Alison sends this, a report from The Opportunity Agenda that says Americans, while balancing a belief in equality for all, and the ability of people in this country to make their own way (the old “pull yourself up by your bootstraps” thing), are ready to talk a little more seriously about eliminating poverty.
From the study:
- 7 in 10 (72 percent) of surveyed Americans said that reducing poverty is an “extremely/very important” issue for the next president of the United States, but
- Just under 6 in 10 (57 percent) express the same belief about reducing the “gap between the rich and the poor.”
- (60 percent) still believe in the power of hard work and other individualistic ideals
- Nearly 6 in 10 Americans (57 percent) believe that the American Dream no longer holds true, up from 48 percent in 2014.
For the second year, I am teaching a senior seminar at University of New Haven on researching and writing about poverty. I. Can’t.
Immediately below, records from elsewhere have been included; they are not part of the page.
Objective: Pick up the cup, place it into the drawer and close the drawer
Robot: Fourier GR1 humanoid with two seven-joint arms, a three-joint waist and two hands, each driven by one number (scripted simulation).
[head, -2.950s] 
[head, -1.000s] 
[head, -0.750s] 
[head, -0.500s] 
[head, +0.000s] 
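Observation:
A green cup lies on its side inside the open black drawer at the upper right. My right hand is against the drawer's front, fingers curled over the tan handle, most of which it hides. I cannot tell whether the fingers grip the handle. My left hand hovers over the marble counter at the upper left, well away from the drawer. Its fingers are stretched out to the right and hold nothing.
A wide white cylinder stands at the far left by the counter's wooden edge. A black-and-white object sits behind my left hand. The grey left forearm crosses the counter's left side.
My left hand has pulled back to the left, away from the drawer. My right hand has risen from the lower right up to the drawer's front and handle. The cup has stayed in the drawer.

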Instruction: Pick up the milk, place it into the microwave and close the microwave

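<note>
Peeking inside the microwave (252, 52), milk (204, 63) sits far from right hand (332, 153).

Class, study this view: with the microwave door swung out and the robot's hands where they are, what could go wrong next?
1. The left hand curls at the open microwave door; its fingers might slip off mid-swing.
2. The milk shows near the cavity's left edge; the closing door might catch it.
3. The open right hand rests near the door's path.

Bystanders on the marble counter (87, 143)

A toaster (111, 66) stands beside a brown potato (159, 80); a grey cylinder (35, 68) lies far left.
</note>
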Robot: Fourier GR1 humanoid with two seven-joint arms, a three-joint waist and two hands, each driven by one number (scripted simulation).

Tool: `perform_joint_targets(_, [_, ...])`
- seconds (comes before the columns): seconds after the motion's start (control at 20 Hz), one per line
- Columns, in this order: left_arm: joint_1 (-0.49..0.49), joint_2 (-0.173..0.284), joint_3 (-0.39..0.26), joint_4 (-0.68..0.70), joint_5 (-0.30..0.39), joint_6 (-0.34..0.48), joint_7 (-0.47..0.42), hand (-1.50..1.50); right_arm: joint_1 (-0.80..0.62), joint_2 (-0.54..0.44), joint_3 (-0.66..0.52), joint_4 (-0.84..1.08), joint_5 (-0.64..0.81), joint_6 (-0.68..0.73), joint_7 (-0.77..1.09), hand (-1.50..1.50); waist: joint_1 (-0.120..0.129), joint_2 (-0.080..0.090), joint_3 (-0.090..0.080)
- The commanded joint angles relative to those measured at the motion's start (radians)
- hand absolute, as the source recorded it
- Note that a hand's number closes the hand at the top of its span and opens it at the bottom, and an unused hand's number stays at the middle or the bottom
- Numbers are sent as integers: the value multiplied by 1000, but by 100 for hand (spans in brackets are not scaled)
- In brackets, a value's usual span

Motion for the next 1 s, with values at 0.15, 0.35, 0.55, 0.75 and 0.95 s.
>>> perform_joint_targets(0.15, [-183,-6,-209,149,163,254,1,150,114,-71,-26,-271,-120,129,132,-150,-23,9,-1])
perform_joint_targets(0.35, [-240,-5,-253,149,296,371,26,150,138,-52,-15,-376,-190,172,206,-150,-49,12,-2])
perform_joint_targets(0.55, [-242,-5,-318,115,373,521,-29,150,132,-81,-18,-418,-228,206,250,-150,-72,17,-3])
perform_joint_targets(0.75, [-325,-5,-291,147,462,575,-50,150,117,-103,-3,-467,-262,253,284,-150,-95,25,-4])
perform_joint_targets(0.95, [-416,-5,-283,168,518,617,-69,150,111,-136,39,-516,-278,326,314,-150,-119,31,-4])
Wait.
Not a fan.
But I’m not going to be too critical because the days of doing the same thing over and over and over again and convincing people something different is going to happen are coming to an end. So a reformist prescription to reframe public discourse on poverty in a way that’s friendly to one particular ideology and economic system really isn’t worth much to people actually Living The Dream.
One way or another, the talking about poverty is going to end. Sooner than later by the look of things. That ain’t gonna be pretty.